| Work request |
Read through the data and report every line in which the word "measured" occurs.

** Material provided follows **

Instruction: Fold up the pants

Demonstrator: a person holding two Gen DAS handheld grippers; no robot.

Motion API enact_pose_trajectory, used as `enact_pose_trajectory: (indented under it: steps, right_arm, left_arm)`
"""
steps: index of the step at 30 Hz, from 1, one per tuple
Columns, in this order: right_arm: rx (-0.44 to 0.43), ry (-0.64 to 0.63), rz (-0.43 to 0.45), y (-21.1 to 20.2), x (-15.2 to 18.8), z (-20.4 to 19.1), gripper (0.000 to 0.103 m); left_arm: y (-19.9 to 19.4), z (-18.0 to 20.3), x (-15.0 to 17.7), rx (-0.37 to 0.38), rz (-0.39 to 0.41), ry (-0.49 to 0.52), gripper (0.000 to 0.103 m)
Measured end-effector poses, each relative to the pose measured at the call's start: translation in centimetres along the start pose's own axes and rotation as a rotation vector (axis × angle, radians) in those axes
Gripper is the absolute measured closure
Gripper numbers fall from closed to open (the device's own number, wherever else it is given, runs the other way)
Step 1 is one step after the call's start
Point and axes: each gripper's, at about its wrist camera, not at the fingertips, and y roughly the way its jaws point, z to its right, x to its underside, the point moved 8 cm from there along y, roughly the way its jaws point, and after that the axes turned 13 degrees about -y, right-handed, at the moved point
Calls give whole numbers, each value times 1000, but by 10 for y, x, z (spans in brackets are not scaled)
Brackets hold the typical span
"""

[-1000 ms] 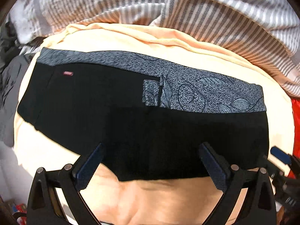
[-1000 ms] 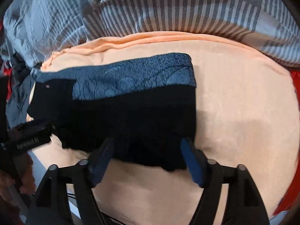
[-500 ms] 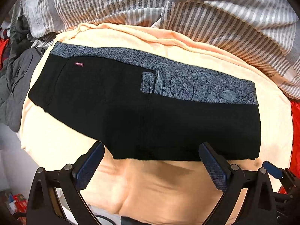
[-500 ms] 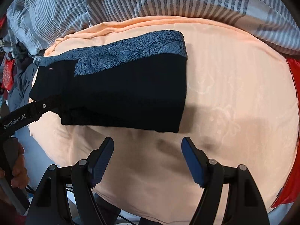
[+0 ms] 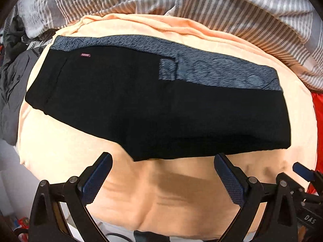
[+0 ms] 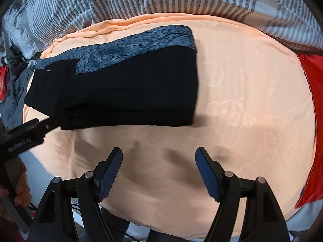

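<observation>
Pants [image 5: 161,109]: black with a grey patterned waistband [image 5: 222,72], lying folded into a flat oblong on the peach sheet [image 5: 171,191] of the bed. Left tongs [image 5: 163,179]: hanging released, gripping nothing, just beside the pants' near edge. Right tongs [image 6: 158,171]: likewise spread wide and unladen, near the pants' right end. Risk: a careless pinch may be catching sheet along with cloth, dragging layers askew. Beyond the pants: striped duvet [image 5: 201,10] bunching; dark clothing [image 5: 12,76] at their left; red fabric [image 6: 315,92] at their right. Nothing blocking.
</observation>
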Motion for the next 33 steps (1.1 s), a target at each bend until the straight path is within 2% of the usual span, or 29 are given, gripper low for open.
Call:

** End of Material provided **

| Written reply |
Measured end-effector poses, each relative to the pose measured at the call's start: translation in centimetres along the start pose's own axes and rotation as a rotation vector (axis × angle, radians) in those axes
Gripper is the absolute measured closure

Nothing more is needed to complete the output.